_Exercise objective_: The expected output is the data below, restated word for word.

#### Information supplied ####

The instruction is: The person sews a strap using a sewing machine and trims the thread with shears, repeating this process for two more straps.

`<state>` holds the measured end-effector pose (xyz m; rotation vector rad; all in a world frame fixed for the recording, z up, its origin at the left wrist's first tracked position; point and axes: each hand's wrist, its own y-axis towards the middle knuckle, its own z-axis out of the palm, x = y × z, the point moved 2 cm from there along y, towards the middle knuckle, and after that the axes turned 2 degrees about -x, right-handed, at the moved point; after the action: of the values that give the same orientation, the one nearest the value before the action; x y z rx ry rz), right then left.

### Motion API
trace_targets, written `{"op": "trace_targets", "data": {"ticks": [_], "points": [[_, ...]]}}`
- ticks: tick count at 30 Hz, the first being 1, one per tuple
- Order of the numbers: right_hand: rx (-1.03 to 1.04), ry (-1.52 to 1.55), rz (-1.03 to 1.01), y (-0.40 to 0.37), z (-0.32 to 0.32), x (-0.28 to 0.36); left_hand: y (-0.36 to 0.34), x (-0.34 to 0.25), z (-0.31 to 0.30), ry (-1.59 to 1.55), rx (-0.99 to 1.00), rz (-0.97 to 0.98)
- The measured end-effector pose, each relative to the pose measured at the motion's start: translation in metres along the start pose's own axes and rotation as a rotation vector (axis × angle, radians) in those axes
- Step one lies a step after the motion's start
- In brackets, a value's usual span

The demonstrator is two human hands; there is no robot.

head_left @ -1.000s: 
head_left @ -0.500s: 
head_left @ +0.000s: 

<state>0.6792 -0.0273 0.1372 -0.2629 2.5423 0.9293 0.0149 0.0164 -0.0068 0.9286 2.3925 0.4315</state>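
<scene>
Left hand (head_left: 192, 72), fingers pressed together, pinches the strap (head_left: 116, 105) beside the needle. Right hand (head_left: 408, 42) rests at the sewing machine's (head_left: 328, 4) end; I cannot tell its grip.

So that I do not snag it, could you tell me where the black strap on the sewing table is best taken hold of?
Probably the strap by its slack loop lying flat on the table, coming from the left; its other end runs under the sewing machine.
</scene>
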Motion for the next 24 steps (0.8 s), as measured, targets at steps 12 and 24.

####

_Task answer_:
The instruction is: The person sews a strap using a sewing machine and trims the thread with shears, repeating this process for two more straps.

`<state>` holds the measured end-effector pose (xyz m; rotation vector rad; all in a world frame fixed for the recording, z up, its origin at the left wrist's first tracked position; point and axes: each hand's wrist, its own y-axis towards the middle knuckle, its own z-axis out of the palm, x = y × z, the point moved 2 cm from there along y, towards the middle knuckle, and after that the axes turned 2 degrees about -x, right-handed, at the moved point; after the action: of the values that give the same orientation, the one nearest the value before the action; x y z rx ry rz), right then left.

### Motion API
trace_targets, written `{"op": "trace_targets", "data": {"ticks": [_], "points": [[_, ...]]}}`
- ticks: tick count at 30 Hz, the first being 1, one per tuple
- Order of the numbers: right_hand: rx (-1.03 to 1.04), ry (-1.52 to 1.55), rz (-1.03 to 1.01), y (-0.40 to 0.37), z (-0.32 to 0.32), x (-0.28 to 0.36); left_hand: y (-0.36 to 0.34), x (-0.34 to 0.25), z (-0.31 to 0.30), ry (-1.59 to 1.55), rx (-0.99 to 1.00), rz (-0.97 to 0.98)
- The measured end-effector pose, each relative to the pose measured at the motion's start: translation in metres along the start pose's own axes and rotation as a rotation vector (axis × angle, radians) in those axes
- Step one lies a step after the motion's start
- In brackets, a value's usual span

The demonstrator is two human hands; there is no robot.

head_left @ -1.000s: 
head_left @ -0.500s: 
head_left @ +0.000s: 

<state>0.6792 -0.0273 0.1372 -0.2629 2.5423 0.9293 0.0149 0.0164 -0.0068 0.9286 2.3925 0.4315</state>
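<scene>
Left hand (head_left: 192, 72), fingers pressed together, pinches the strap (head_left: 116, 105) beside the needle. Right hand (head_left: 408, 42) rests at the sewing machine's (head_left: 328, 4) end; I cannot tell its grip.

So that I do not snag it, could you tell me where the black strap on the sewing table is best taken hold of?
Probably the strap by its slack loop lying flat on the table, coming from the left; its other end runs under the sewing machine.
</scene>
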Motion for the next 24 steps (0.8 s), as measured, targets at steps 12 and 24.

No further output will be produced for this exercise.